- _About this exercise_:
Print the listing below from its opening line through the line holding "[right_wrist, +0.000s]", both ends included.

[Opening Supplied entries section]

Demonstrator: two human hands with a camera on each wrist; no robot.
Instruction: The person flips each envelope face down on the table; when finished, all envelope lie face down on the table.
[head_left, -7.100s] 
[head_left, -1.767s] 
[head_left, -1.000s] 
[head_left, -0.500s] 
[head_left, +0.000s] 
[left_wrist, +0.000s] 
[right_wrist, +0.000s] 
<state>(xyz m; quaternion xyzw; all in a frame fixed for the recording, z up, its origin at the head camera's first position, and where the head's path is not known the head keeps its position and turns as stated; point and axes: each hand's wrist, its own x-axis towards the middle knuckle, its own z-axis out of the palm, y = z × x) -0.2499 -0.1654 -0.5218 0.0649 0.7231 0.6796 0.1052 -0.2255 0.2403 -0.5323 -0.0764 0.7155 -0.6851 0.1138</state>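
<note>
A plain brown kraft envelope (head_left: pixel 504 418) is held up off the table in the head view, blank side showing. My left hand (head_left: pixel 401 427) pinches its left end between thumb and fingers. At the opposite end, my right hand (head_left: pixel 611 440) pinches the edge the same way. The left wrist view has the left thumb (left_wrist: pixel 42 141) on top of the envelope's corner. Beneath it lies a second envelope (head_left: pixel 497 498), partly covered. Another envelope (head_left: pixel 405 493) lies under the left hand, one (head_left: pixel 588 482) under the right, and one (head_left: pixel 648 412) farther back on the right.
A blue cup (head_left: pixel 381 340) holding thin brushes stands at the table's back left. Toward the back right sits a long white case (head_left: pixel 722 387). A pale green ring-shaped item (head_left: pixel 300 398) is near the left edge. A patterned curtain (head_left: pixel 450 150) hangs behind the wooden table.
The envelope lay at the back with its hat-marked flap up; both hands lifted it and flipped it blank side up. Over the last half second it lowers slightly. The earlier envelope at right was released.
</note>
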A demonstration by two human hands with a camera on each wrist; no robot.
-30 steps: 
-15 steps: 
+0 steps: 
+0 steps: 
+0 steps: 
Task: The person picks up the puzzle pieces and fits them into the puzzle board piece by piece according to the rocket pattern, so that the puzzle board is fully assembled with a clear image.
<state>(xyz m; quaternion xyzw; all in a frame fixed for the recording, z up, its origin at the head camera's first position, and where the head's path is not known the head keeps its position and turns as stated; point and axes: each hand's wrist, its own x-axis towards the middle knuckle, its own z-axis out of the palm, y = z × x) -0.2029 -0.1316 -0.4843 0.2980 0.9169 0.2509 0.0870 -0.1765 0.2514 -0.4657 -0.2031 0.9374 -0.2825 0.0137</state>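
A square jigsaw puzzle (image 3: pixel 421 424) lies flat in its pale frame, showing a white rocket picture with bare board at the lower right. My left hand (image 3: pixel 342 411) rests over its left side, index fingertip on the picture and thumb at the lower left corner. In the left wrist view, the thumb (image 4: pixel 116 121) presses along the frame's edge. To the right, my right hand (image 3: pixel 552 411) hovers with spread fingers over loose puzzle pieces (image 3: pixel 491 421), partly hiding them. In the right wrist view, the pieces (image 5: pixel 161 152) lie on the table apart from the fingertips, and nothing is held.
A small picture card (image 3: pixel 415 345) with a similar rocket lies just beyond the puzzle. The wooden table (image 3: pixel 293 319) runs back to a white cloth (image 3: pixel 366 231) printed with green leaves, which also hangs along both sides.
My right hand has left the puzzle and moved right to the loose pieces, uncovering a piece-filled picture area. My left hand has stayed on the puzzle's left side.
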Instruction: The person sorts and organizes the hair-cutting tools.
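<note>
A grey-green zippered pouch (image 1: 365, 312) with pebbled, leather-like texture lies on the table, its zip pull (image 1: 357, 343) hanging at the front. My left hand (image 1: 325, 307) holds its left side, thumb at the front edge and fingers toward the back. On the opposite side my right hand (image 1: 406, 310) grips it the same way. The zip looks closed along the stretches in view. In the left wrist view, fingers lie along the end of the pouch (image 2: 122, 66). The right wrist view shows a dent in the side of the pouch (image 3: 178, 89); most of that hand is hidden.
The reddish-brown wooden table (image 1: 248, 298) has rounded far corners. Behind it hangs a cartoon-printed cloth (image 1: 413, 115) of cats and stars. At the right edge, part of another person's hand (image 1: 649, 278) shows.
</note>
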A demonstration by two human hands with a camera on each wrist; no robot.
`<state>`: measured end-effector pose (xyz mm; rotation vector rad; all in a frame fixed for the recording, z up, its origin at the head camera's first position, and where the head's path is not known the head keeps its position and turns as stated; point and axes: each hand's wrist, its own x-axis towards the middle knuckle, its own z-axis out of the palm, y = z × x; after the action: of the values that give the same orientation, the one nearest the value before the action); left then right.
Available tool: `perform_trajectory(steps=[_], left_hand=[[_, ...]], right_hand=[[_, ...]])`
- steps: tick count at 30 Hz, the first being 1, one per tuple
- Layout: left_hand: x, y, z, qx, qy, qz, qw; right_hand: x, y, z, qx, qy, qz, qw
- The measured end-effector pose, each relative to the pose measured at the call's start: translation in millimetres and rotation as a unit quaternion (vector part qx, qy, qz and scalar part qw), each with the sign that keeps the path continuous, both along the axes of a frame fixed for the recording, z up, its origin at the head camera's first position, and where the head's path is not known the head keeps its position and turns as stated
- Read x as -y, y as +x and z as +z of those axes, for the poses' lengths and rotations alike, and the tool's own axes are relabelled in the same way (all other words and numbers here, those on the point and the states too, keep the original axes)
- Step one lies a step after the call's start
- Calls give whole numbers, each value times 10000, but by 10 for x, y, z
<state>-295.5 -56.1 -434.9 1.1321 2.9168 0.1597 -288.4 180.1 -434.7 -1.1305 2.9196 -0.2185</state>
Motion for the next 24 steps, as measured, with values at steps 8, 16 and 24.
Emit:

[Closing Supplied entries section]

- _Answer box_:
Demonstrator: two human hands with a camera on each wrist; no robot.
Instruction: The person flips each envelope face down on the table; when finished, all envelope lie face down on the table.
[head_left, -7.100s] 
[head_left, -1.767s] 
[head_left, -1.000s] 
[head_left, -0.500s] 
[head_left, +0.000s] 
[left_wrist, +0.000s] 
[right_wrist, +0.000s] 

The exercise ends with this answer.